W końcu jednak piłkarze Realu przełamali swoją przemoc i w 35. minucie wyprowadzili zabójczą kontrę, którą - po dograniu Frana Garcii - wykorzystał Jude Bellingham. Reprezentant Anglii wparował w pole karne i płaskim strzałem pokonał bramkarza, następnie w swoim stylu rozłożył szeroko ramiona, celebrując trafienie. Była 35. minuta. Jeszcze przed przerwą podopieczni trenera Xabiego Alonso podwyższyli swoje prowadzenie, zaskakując defensywę rywali składną akcją, którą pewnie wykończył Adra Guler.
Dwie stracone bramki nie sprawiły jednak, że Pachuca kompletnie się załamała. I po zmianie stron Courtois miał okazję, by się wykazać. Tak jak w 61. minucie, gdy potężnym strzałem z dystansu chciał go pokonać wprowadzony z ławki po przerwie John Kennedy.

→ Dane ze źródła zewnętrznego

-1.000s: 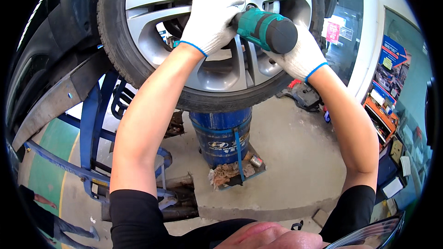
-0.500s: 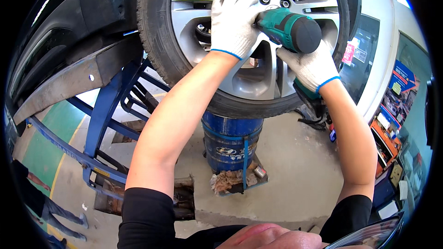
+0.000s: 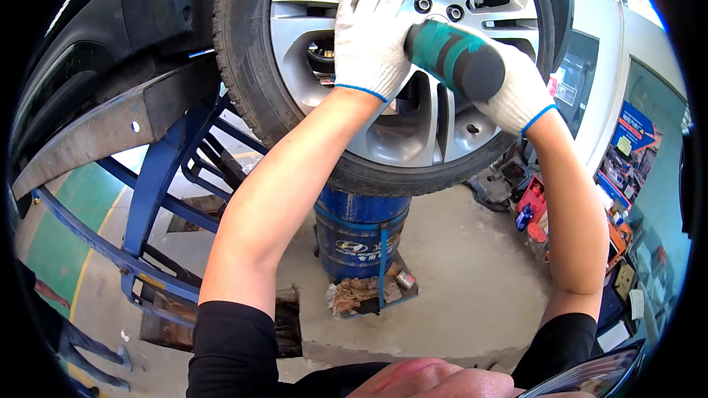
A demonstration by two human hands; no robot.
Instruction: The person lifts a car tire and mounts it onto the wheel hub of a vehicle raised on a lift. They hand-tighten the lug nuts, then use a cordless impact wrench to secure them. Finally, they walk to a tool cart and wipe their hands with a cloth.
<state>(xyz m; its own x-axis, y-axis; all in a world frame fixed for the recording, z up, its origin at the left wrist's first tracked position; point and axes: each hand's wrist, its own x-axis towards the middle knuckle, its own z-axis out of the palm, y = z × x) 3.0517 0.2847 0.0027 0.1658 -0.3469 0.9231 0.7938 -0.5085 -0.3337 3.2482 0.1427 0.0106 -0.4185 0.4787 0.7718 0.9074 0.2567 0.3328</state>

Kolejnego gola strzelili jednak nie Meksykanie, a "Los Blancos". Wynik spotkania podwyższył w 70. minucie Fede Valverde, na wślizgu pakując piłkę do siatki po centrze Brahima Diaza. Piłkarzy Pachuki stać było tylko na honorowe trafienie, które zanotował w 80. minucie 19-letni Elias Montiel.
W ostatniej kolejce fazy grupowej Real Madryt zagra o pierwsze miejsce w tabeli z RB Salzburg. Walka o awans wcale nie została już jednak rozstrzygnięta. Dla końcowego układu sił kluczowy będzie jeszcze rezultat meczu Pachuki z Al-Hilal.